Continental could not even track a customer’s travel itinerary if more than one stop
was involved. Now, employees who deal with travelers know if a high-value customer
is currently experiencing a delay in a trip, where and when the customer will arrive at
the airport, and the gate where the customer must go to make the next airline connection. High-value customers receive letters of apology if they experience travel delays on Continental and sometimes a trial membership in the President’s Club.
Following is a list of some of the wins that came from integrating revenue, flight schedule, customer, inventory, and security data as part of the data
warehousing project:
1. Better optimization of airfares using mathematical programming models that
are able to adjust the number of seats sold at a particular fare using real-time
sales data
2. Improvement of customer relationship management focused on Continental’s
most profitable customers
3. Immediate availability of customer profiles to sales personnel, marketing
managers, and flight personnel, such as ticket agents and flight attendants
4. Support for union negotiations, including analysis of pilot staffing that allows
management and union negotiators to evaluate the appropriateness of work
assignment decisions
5. Development of fraud profiles that can be run against the data to identify
transactions that appear to fit one of over 100 fraud profiles
To emphasize this last win, Continental’s ability to meet Homeland Security
requirements has been greatly aided by the real-time data warehouse. During the
period immediately following the terrorist attacks of September 11, 2001,
Continental was able to work with the FBI to determine whether any terrorists on
the FBI watch list were attempting to board Continental flights. The data
warehouse’s ability to identify fraudulent activity and monitor passengers
contributes significantly to Continental’s goal of keeping all its passengers and
crew members safe (Anderson-Lehman et al., 2004).
Continental’s turnaround has been based on its corporate culture, which places
a high value on customer service and the effective use of information through the
integration of data in the data warehouse. Data do, indeed, matter. The topics
covered in this textbook will equip you with a deeper understanding of data and
how to collect, organize, and manage data. This understanding will give you the
power to support any business strategy and the deep satisfaction that comes from
knowing how to organize data so that financial, marketing, or customer service
questions can be answered almost as soon as they are asked. Enjoy!
INTRODUCTION
Over the past two decades there has been enormous growth in the number and
importance of database applications. Databases are used to store, manipulate, and
retrieve data in nearly every type of organization, including business, health care,
education, government, and libraries. Database technology is routinely used by
individuals on personal computers, by workgroups accessing databases on network servers, and by employees using enterprise-wide distributed applications.

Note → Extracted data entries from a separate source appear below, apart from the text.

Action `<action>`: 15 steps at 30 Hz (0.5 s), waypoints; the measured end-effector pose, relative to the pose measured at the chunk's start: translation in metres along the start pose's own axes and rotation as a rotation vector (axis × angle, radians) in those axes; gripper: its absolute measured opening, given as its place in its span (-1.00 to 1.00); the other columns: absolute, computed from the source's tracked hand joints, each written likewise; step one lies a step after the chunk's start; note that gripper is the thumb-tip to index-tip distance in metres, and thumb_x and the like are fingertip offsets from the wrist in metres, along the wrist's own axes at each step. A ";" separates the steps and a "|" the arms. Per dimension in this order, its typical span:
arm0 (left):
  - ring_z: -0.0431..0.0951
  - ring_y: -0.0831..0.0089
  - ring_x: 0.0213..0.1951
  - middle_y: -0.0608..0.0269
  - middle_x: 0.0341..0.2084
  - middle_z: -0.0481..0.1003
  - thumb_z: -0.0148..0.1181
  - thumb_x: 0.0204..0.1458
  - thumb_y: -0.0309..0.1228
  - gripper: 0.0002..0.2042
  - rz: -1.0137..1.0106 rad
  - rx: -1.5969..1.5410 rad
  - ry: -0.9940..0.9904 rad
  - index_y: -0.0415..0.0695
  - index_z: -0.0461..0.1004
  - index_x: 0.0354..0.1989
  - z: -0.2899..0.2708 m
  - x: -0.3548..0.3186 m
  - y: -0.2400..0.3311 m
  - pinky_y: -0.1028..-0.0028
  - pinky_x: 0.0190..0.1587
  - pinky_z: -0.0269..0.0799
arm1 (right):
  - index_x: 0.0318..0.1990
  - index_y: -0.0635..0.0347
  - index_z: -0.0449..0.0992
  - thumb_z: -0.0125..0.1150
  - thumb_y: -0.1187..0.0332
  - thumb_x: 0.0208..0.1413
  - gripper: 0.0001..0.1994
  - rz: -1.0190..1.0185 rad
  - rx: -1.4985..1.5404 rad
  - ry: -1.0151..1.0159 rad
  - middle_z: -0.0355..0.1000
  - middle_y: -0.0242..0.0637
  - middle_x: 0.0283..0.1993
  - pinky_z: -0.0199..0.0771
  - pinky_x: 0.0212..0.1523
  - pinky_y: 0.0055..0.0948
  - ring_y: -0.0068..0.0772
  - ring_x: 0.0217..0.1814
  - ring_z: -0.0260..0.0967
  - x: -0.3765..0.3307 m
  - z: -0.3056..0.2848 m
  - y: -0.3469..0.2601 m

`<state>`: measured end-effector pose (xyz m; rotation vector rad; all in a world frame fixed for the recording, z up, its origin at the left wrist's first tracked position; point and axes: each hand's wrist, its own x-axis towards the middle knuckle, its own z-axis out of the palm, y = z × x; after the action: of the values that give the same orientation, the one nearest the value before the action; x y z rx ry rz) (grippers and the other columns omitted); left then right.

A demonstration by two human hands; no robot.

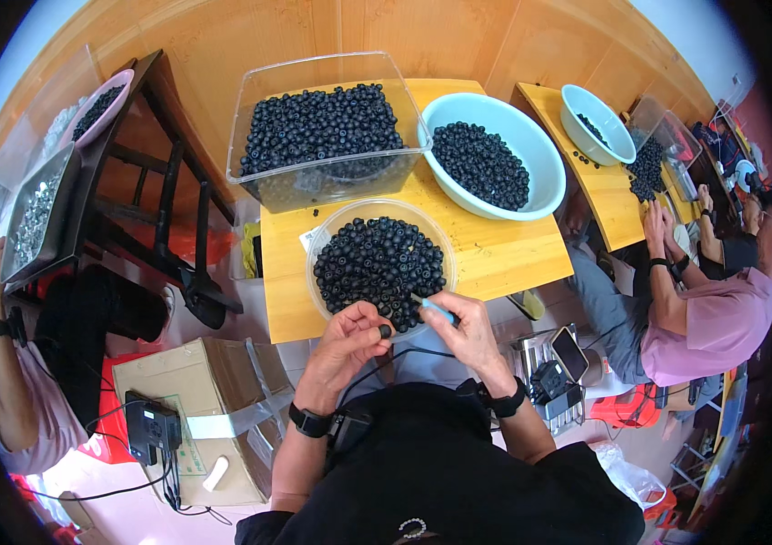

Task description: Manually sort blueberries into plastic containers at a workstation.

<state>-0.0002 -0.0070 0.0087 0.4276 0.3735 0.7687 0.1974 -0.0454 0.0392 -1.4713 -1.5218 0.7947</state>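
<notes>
Between the thumb and fingers of my left hand (pixel 347 350) I pinch a small, round black piece (pixel 385 331). My right hand (pixel 466 334) grips a small tool with a light blue handle (pixel 438 311); its thin tip points toward the pieces on the left, and its exact kind is not clear. Both hands are at the near rim of a round, clear bowl (pixel 448 243). Many black ring-like pieces (pixel 377 259), some showing a hole, fill that bowl. The tool's tip is apart from the pinched piece.
Behind the bowl on the wooden table (pixel 504 259) stand a clear rectangular bin (pixel 327 182) and a light blue basin (pixel 545 168), both holding black pieces. A cardboard box (pixel 168 372) sits at lower left. Co-workers (pixel 708 318) sit on both sides; a dark stand (pixel 163 195) is at left.
</notes>
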 end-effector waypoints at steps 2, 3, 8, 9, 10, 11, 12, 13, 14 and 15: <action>0.54 0.51 -0.38 0.13 -0.36 0.48 0.23 -0.11 -0.59 -0.76 -0.012 0.004 0.027 -0.17 0.33 -0.27 -0.003 0.000 0.001 0.63 -0.37 0.52 | -0.32 0.30 0.50 0.26 0.43 -0.07 -0.84 0.029 0.111 -0.090 0.39 -0.31 -0.45 0.28 -0.44 -0.55 -0.56 -0.46 0.32 -0.001 0.001 -0.012; 0.55 0.48 -0.37 0.15 -0.34 0.49 0.20 -0.10 -0.62 -0.77 -0.017 0.008 0.017 -0.17 0.33 -0.26 -0.004 0.001 0.001 0.61 -0.34 0.54 | -0.32 0.30 0.50 0.26 0.43 -0.07 -0.84 0.028 0.112 -0.088 0.39 -0.31 -0.45 0.28 -0.44 -0.55 -0.56 -0.46 0.32 -0.002 0.002 -0.017; 0.57 0.45 -0.37 0.16 -0.32 0.50 0.18 -0.09 -0.66 -0.75 -0.063 0.076 0.027 -0.16 0.32 -0.25 -0.001 0.001 -0.003 0.55 -0.31 0.57 | -0.26 0.23 0.52 0.28 0.53 -0.13 -0.79 0.073 0.344 -0.251 0.30 -0.47 -0.45 0.20 -0.37 -0.67 -0.72 -0.38 0.22 -0.002 0.010 -0.021; 0.57 0.46 -0.36 0.16 -0.32 0.50 0.18 -0.09 -0.66 -0.75 -0.079 0.082 0.013 -0.16 0.32 -0.25 0.000 -0.001 -0.002 0.55 -0.30 0.56 | -0.27 0.24 0.52 0.28 0.52 -0.11 -0.81 0.102 0.413 -0.306 0.30 -0.48 -0.45 0.20 -0.37 -0.67 -0.72 -0.38 0.22 -0.002 0.011 -0.020; 0.57 0.46 -0.35 0.17 -0.32 0.50 0.18 -0.10 -0.66 -0.75 -0.091 0.089 0.002 -0.16 0.31 -0.26 -0.001 -0.003 -0.001 0.54 -0.30 0.56 | -0.30 0.26 0.51 0.26 0.51 -0.07 -0.86 0.162 0.498 -0.334 0.31 -0.49 -0.44 0.19 -0.36 -0.66 -0.74 -0.37 0.22 -0.003 0.012 -0.018; 0.57 0.46 -0.35 0.17 -0.32 0.50 0.18 -0.10 -0.66 -0.75 -0.097 0.091 -0.007 -0.16 0.31 -0.26 -0.004 -0.003 -0.002 0.54 -0.30 0.56 | -0.30 0.26 0.51 0.26 0.51 -0.07 -0.86 0.161 0.494 -0.324 0.31 -0.49 -0.44 0.19 -0.36 -0.66 -0.74 -0.37 0.22 -0.004 0.012 -0.015; 0.57 0.46 -0.34 0.18 -0.32 0.50 0.18 -0.10 -0.66 -0.75 -0.106 0.097 -0.042 -0.16 0.31 -0.26 -0.009 -0.003 -0.004 0.54 -0.30 0.56 | -0.30 0.27 0.51 0.26 0.50 -0.06 -0.87 0.180 0.532 -0.338 0.31 -0.50 -0.45 0.20 -0.36 -0.66 -0.74 -0.36 0.21 -0.005 0.012 -0.010; 0.56 0.47 -0.33 0.20 -0.33 0.50 0.19 -0.09 -0.65 -0.75 -0.113 0.103 -0.071 -0.16 0.31 -0.25 -0.011 -0.003 -0.005 0.55 -0.29 0.55 | -0.31 0.28 0.51 0.25 0.50 -0.05 -0.87 0.199 0.573 -0.358 0.31 -0.51 -0.46 0.20 -0.36 -0.65 -0.75 -0.36 0.21 -0.005 0.013 -0.009; 0.56 0.47 -0.33 0.20 -0.33 0.50 0.19 -0.09 -0.65 -0.75 -0.116 0.104 -0.073 -0.16 0.31 -0.25 -0.011 -0.002 -0.006 0.55 -0.29 0.55 | -0.31 0.28 0.51 0.25 0.50 -0.05 -0.87 0.199 0.572 -0.354 0.31 -0.51 -0.46 0.20 -0.36 -0.65 -0.75 -0.36 0.21 -0.005 0.013 -0.010; 0.56 0.47 -0.33 0.21 -0.34 0.49 0.19 -0.09 -0.65 -0.75 -0.124 0.100 -0.076 -0.16 0.31 -0.25 -0.011 -0.002 -0.006 0.55 -0.29 0.55 | -0.32 0.27 0.51 0.27 0.50 -0.06 -0.87 0.198 0.575 -0.334 0.32 -0.51 -0.46 0.20 -0.37 -0.66 -0.76 -0.36 0.22 -0.006 0.013 -0.012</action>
<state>-0.0028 -0.0095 -0.0032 0.5212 0.3645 0.6128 0.1801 -0.0508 0.0437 -1.0961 -1.2327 1.5138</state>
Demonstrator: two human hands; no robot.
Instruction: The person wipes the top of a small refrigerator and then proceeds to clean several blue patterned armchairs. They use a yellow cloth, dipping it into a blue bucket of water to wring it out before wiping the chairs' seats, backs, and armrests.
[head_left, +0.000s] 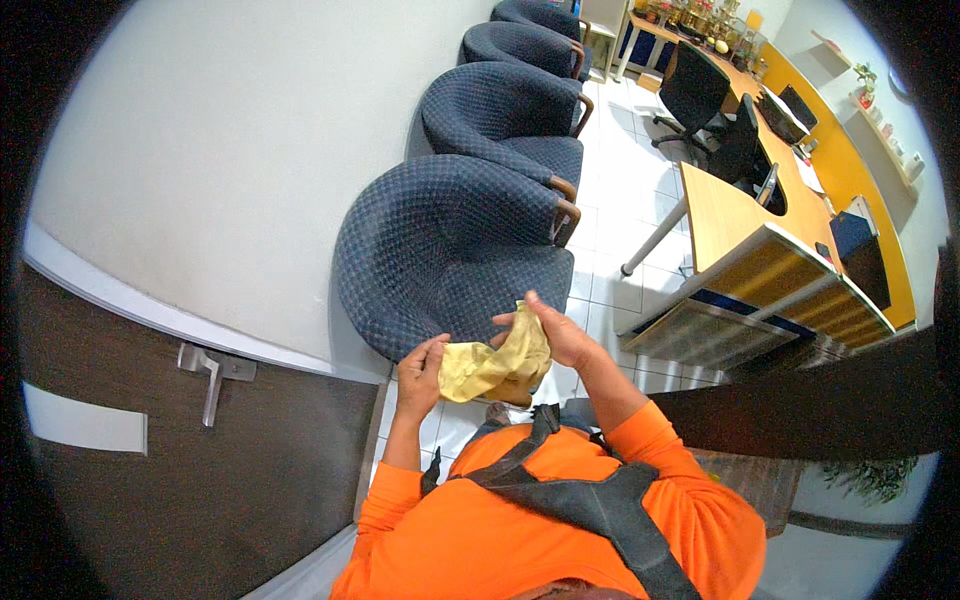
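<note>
While the left hand [418,370] pinches one end of a crumpled, yellow cloth [478,370] and the right hand [563,335] the other, seemingly to spread it, it hangs by the near edge of a rounded, blue-checked fabric armchair [425,235].

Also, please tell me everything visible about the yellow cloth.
The yellow cloth looks thin and soft, without visible pattern, crumpled into loose folds and partly shaded. It sags between the left hand, gripping its left end, and the right hand, holding its upper right part, near the closest blue chair.
</note>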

Databases are also accessed by customers and other remote users through diverse
technologies, such as automated teller machines, Web browsers, smartphones, and
intelligent living and office environments. Most Web-based applications depend
on a database foundation.
Following this period of rapid growth, will the demand for databases and
database technology level off? Very likely not! In the highly competitive
environment of the early 2000s, there is every indication that database technology
will assume even greater importance. Managers seek to use knowledge derived
from databases for competitive advantage. For example, detailed sales databases
can be mined to determine customer buying patterns as a basis for advertising and
marketing campaigns. Organizations embed procedures called alerts in databases to
warn of unusual conditions, such as impending stock shortages or opportunities to
sell additional products, and to trigger appropriate actions.
Although the future of databases is assured, much work remains to be done.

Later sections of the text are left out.